Software Archaeology: GNUe IRC data & summaries
Back in the 2000's, the GNU Enterprise (GNUe) project chat logs (and human-created chat log summaries!) were used by several papers in the area of text summarization, especially dialogue summarization.
The reason the GNUe chat logs and summaries were used is that the logs were accompanied by summaries that were compiled periodically (manually) by a human. The summarized chat logs can thus be considered a kind of "gold standard" for what kind of summary a machine summarizer should produce.

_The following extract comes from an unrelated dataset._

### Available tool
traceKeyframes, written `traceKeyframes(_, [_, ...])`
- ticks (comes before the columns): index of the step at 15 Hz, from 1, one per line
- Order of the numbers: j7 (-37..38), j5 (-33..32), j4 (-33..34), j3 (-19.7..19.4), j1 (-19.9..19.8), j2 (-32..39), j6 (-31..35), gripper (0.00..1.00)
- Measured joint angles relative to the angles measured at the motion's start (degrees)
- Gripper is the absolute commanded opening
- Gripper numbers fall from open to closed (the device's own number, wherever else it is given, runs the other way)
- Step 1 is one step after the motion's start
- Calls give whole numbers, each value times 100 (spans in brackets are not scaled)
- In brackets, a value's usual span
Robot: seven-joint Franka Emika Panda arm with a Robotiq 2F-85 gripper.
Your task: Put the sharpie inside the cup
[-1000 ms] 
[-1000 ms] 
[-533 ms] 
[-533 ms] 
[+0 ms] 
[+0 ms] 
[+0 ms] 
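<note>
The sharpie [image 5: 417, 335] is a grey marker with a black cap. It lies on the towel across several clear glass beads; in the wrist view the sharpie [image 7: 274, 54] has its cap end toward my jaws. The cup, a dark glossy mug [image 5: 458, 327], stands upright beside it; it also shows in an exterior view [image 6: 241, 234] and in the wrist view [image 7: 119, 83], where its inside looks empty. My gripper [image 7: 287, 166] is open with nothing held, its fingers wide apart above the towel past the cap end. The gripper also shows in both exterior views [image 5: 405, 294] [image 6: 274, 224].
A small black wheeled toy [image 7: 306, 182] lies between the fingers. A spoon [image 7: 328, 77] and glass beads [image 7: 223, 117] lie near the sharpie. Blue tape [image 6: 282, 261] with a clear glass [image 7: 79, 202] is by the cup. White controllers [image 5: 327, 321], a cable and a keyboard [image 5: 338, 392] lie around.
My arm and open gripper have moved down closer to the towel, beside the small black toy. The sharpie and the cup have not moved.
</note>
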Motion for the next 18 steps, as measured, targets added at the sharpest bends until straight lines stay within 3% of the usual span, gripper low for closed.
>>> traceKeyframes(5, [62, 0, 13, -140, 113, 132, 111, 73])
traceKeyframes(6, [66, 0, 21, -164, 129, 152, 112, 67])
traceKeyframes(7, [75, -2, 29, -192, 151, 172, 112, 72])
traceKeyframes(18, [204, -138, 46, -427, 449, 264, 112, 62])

Here are some papers that reference the GNUe chat logs or the summaries:
--Zhou & Hovy (2005) Digesting virtual "geek" culture: the summarization of technical internet relay chats
--Elliott & Scacchi (2007) Free Software Development: Cooperation and Conflict in a Virtual Organizational Culture
--Ulthus & Aha. Multiparticipant chat analysis: A survey
--Sood, Mohamed, & Varma. Topic-focused summarization of chat conversations
Unfortunately, the group that put together the summaries ("Kernel Traffic") no longer has a web presence, and the summaries and original log files are no longer available at any of the locations those papers link to.

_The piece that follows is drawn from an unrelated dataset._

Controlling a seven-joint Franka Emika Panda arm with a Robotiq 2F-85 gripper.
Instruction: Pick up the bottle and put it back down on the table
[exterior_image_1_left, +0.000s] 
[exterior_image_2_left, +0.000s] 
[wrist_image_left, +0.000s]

FLOSSmole to the rescue! Here are the files that have been reconstructed, using what we could find on the Wayback Machine (archive.org):
-1-original chat logs for GNUe
-2-original Kernel Traffic GNUe chat summaries
-3-text list of URLs for chat logs, taken from Archive.org (used to build #1 above)
-4-text list of URLs for XML summaries of the chat logs, taken from Archive.org (used to build #2 above)
-5-all source code for how I collected and parsed this data on Github
-6-all data loaded into the FLOSSmole database interface on MySQL server (get your username and password)
In the database (#6 in the list above), there are 6 tables:
--GNUeIRCLogs (the log files themselves)
--GNUeSummaryItems (the text & metadata for the weekly summary)
--GNUeSummaryMentions (all the people mentioned in each summary)
--GNUeSummaryPara (the paragraph summary text, links removed)
--GNUeSummaryParaQuote (the quoted text from the logs that made it into the summary itself as quoted text)
--GNUeSummaryTopic (the topic that the summarizer classified each summary into)